Elliot put his jacket on and went into the outer office, where the secretary sat frowning into the measured sound and light of her machine. She must enjoy its sleekness and order he thought. She was divorced. Four red-headed kids between ten and seventeen lived with her in an unpainted house across from Stop & Shop. Elliot liked her and had come to find her attractive. He managed a smile for her.

“Ethel, I think I’m going to pack it in,” he declared. It seemed awkward to be leaving early without a reason.

“Jack wants to talk to you before you go, Chas.”

Elliot looked at her blankly.

Then his colleague, Jack Sprague, having heard his voice, called from the adjoining cubicle. “Chas, what about Sunday’s games? Shall I call you with the spread?”

“I don’t know,” Elliot said. “I’ll phone you tomorrow.”

“This is a big decision for him,” Jack Sprague told the secretary. “He might lose twenty-five bucks.”

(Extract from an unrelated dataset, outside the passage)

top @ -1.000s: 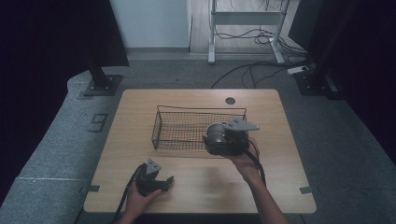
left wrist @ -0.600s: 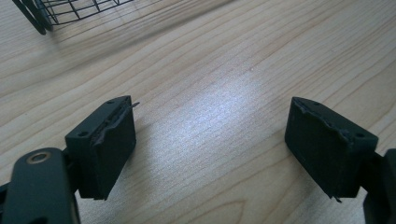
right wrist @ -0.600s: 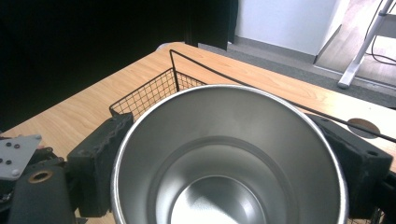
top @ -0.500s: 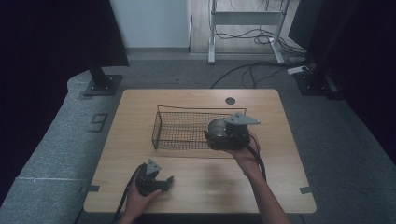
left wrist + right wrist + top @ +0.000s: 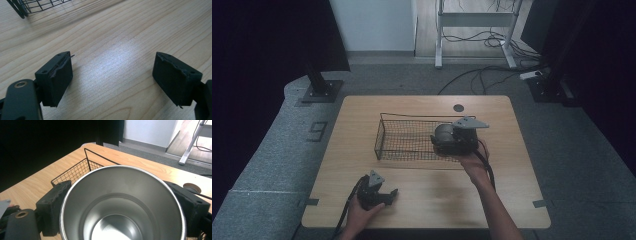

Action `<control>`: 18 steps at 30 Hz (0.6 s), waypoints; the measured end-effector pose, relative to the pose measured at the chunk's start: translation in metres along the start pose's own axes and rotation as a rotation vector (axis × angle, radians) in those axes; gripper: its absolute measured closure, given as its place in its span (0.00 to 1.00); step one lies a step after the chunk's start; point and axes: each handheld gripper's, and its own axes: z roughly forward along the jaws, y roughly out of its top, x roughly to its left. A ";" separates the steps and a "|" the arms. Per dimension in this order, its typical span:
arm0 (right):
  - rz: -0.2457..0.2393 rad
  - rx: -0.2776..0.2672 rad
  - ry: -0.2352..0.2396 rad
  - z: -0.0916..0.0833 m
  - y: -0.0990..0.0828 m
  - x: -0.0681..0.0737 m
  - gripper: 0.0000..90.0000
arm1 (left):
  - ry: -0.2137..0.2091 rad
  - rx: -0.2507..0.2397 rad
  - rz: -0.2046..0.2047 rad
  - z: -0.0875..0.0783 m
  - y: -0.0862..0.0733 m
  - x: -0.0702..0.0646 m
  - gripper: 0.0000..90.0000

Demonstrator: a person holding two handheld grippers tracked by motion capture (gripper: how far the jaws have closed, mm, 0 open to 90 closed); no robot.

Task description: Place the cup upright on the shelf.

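A steel cup (image 5: 442, 134) is clamped between the jaws of my right gripper (image 5: 446, 139), which is shut on it. It hangs over the right end of a black wire basket (image 5: 381, 136) in the middle of the wooden table. In the right gripper view the cup (image 5: 122, 220) is open toward the camera and empty, and the basket (image 5: 75, 171) lies beyond it to the left. My left gripper (image 5: 387, 194) rests near the table's front left edge. In the left gripper view it (image 5: 112, 75) is open over bare wood, with the basket's corner (image 5: 30, 6) at the top left.
A round cable grommet (image 5: 458, 107) sits in the table behind the basket. Bare tabletop (image 5: 362, 115) lies to the basket's left. On the floor beyond are a desk frame (image 5: 472, 20), cables (image 5: 482, 75) and a black stand base (image 5: 319, 90).
My right gripper has carried the cup away from the person, from the basket's near edge to over its right end. The left gripper has stayed put.
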 end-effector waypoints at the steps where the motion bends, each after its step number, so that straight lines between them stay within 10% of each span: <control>1: 0.002 0.000 -0.001 0.001 0.001 -0.001 0.15 | 0.000 0.000 0.000 0.000 0.000 0.000 0.18; 18: 0.018 0.005 -0.033 0.012 0.016 -0.016 0.15 | -0.001 0.000 -0.002 0.000 0.000 0.000 0.18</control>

At present, Elliot drew a slightly higher salary than Jack Sprague, although Jack had a Ph.D. and Elliot was only an M.S.W. Different branches of the state government employed them.

“Twenty-five bucks,” said the woman. “If you guys have no better use for twenty-five bucks, give it to me.”

“Where are you off to, by the way?” Sprague asked.

Elliot began to answer but for a moment no reply occurred to him. He shrugged. “I have to get back,” he finally stammered. “I promised Grace.”

“Was that Blankenship I saw leaving?”

Elliot nodded.

“It’s February,” Jack said. “How come he’s not in Florida?”

“I don’t know,” Elliot said. He put on his coat and walked to the door. “I’ll see you.”

“Have a nice weekend,” the secretary said. She and Sprague looked after him indulgently as he walked toward the main corridor.

“Are Chas and Grace going out on the town?” she said to Sprague. “What do you think?”